AI doesn’t have to be 100% reliable to be useful

Digital
Photo courtesy Frontiers Health

EVERSANA SVP of Innovation Abid Rahman speaks with Sanofi's Monique Levy on stage at Frontiers Health 2025 in Berlin.

Generative AI models aren’t perfect. Despite constant improvement, they still hallucinate and make mistakes. And for a high-stakes, risk-averse field like healthcare, that’s a scary thought. But it doesn’t have to be.

At a packed session at Frontiers Health, a panel of AI experts talked about how the right strategy can leverage AI’s strengths while mitigating its weaknesses.

Still in early days

Panellists agreed that while AI can get things wrong, it’s not as devastating a problem as some make it out to be, especially given where we are in the life cycle of this new technology.

“There's so much jumpiness around ‘It's failed.’ All these reports that are coming out, 76% of things didn't show an ROI,” said Monique Levy, Sanofi’s head of North America specialty care strategy and operations. “We're not even embryonic, but there's such a trigger reaction to, 'Look, it hallucinated. I told you it was bad.' I think being able to have a continuum of what to expect, what I need to know, what the curve and the journey will look like - there's a lot of just common sense stuff, which in the hype moment, we forget about.”

"We can look to the past for some reassurance", said Greg Ruslik, chief data and AI officer at Stellarus.

“We had the same conversations when Google came out,” he said. “How do we use it? How do we train on it? How do we know it's the right data? How do we trust it? Wikipedia. I mean, do you remember Alta Vista?”

In some ways, AI is a victim of its own success, according to James Kugler, CEO of EMD Digital at Merck Gmbh.

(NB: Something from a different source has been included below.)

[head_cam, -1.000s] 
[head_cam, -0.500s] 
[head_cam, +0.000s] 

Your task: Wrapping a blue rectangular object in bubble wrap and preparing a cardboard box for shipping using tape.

“When GPT-5 came out and everyone was up in arms at the accuracy, the accuracy had actually improved tremendously,” he said. “Part of the issue is that 50% error is better than 1% error, because if you stop checking the work because it's right more often, then you're more surprised when it's wrong. … So there are these weird tensions that form. Until you're at zero errors, we're not going to fully be super comfortable with what's there. And you’ve got to think about how pharma deals with it. Pharma's error tolerance is very small.”

New technologies, Old strategies

The problem of dealing with AI hallucinations isn’t as new as it seems, Ruslik said, so it doesn't need all new solutions.

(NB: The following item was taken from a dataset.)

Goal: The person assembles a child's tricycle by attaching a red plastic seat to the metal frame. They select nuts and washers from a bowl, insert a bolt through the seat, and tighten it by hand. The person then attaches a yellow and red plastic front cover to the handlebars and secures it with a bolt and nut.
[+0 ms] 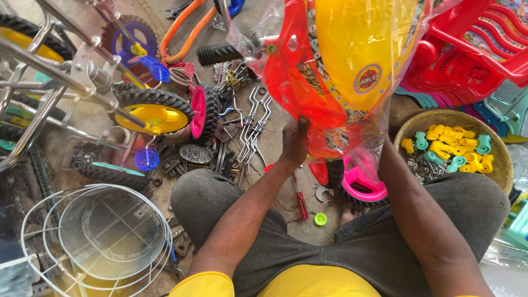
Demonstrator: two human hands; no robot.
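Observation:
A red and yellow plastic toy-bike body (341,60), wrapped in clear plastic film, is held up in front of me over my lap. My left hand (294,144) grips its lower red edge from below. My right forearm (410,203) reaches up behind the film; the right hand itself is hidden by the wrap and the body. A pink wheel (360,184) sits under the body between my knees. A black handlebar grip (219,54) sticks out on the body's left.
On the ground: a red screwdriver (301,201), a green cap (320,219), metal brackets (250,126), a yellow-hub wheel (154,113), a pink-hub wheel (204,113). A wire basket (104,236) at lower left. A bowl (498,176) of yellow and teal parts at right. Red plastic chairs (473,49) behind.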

“Data validation isn't a new thing,” he said. “Machine learning existed more than three years ago. And I hate to tell everyone, but statistics has existed for a while, too. And a lot of people have given this thought. So best practices that were true 30 years ago are still to some extent true today. Proper holdouts, proper cross validation, God forbid, talking to a statistician. … None of that has changed. One of the big things that has changed is the size of the data. The models have gone from 20 parameters, 30 parameters to 10 billion parameters, which requires a larger scope. But that doesn't change the fundamentals of it.”

In general, processes that have served industry well in the past will continue to do so.

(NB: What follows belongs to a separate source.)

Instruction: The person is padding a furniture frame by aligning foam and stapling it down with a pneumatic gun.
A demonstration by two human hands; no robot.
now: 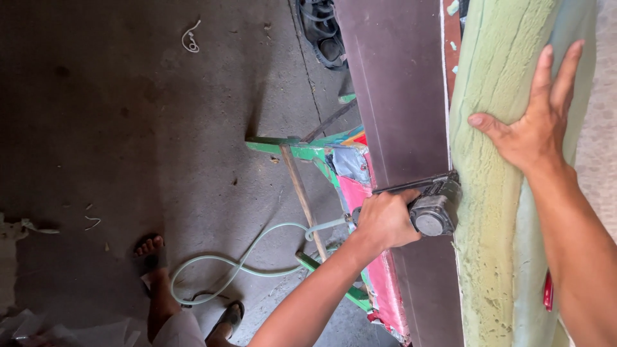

“We know how to do this,” said Levy. “There's an established product strategy, framing that you use in software. It's a well-understood discipline, and you just have to really keep pushing business leaders … and then you have to have partnerships across different parts of the business to drive that to push on each other. What's the right tech? What's the right question? And then drive through a typical product development process.”

Training the human in the loop

Part of having the right processes in place is training workforces to use the tools in a way that makes sure errors are detected.

“It's also just having a trained workforce knowing what to do, and also where it generally works, and where regular machine learning works, and where it doesn't. And like any tool, it has its flaws,” said Ryslik. But, he added, this is a temporary problem – the next generation will grow up with an intuitive sense of when to trust these tools and when and how to verify the information.

“Ultimately, these are all tools, AI systems, whether it's a large language model or any of the AI systems, they're all tools,” said Abid Rahman, EVERSANA’s SVP of innovation. “It's a matter of processes and whether the the people who use it actually are robust in using these systems.”

Fit for purpose tools

Beyond people and processes, innovators can also be smart about what use cases they use AI for and which AI systems they leverage.

“I don't believe any large AI system will ever be able to deliver a medical device or an AI model that is medically certified,” said Bart De Witte, founder of Isaree. “We need to start looking beyond that at how we can start building these smaller agents, specialised agents that are very accurate in their single task. And now we can start orchestrating, which is a very different approach.”

Additionally, industry can identify areas where accuracy is more or less essential.

“In some cases, you don't need to have 100% accuracy,” De Witte said. “If it's about filling a document that takes a doctor three hours, then we can automate 80% of it as part of a utility move.”

Ultimately as the models get better and better, inaccuracy will become a smaller problem. But even if it never goes away entirely, it doesn’t need to hold the industry back from exploring AI’s full potential.